6. Anayasa Mahkemesinin 2004/84 E. ve 2004/124 K. sayılı 08/12/2004 tarihli kararı "Anayasa'nın 40. maddesinin ikinci fıkrasıyla Devlet'e verilen görev, somut olaylarda ilgili kişiler hakkında tesis edilen işlemlere karşı başvurulacak kanun yolları ve merciler ile sürelerin belirtilmesi zorunluluğu olup, bu hususlara ilişkin olarak her yasada özel bir düzenleme yapma yükümlülüğü içermemektedir." şeklindedir.

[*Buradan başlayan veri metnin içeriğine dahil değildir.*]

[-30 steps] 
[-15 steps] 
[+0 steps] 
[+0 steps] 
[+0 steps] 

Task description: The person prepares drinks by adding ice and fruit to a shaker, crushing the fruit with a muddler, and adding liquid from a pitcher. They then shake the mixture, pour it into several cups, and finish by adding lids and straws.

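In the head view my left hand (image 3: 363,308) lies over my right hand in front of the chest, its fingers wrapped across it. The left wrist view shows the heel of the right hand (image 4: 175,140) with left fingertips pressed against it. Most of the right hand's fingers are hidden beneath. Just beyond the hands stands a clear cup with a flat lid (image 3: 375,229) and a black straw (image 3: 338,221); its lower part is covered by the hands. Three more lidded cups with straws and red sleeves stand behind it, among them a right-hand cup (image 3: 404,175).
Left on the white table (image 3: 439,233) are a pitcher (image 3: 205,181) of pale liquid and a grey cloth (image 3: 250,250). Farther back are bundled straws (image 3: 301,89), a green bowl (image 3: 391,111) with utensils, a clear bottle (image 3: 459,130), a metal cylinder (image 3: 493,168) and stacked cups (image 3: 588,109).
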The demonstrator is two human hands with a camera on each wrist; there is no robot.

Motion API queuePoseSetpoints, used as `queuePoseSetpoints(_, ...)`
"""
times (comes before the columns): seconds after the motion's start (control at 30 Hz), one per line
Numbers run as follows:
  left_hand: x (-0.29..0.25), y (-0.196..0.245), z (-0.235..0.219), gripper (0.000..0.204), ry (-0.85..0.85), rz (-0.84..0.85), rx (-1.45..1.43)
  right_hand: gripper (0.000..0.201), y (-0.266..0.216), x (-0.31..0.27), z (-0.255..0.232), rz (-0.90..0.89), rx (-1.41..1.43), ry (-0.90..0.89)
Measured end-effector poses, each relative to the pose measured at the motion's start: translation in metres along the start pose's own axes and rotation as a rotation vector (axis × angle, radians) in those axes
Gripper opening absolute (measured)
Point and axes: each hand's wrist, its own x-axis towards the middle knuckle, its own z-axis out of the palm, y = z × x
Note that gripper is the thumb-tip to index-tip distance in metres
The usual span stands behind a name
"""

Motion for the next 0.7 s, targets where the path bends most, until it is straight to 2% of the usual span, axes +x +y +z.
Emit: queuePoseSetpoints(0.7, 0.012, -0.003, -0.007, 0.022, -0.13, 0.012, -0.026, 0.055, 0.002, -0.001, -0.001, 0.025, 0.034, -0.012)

7. Sonuç olarak; Anayasa'nın 11. ve 40/2 maddesi ile Anayasa Mahkemesinin yukarıda bahsettiğimiz tespiti karşısında, Devlet'e verilen görev tüm işlemlerde başvurulacak kanun yolları ve merciler ile sürelerin belirtilmesi anayasal bir zorunluluktur. Anayasa'nın 40/2 maddesinin açık düzenlemesi karşısında, ilgili mevzuat hükümlerinde Anayasa'nın bu hükmüne uygun/paralel düzenlemelerin yapılmamış olması da sonucu değiştirmeyecektir. Başka bir deyişle Anayasa'nın 40/2 maddesi somut olayda direkt uygulanabilmesi söz konusudur.
8. Açıklanan nedenlerle çoğunluk görüşüne iştirak edilmemiştir.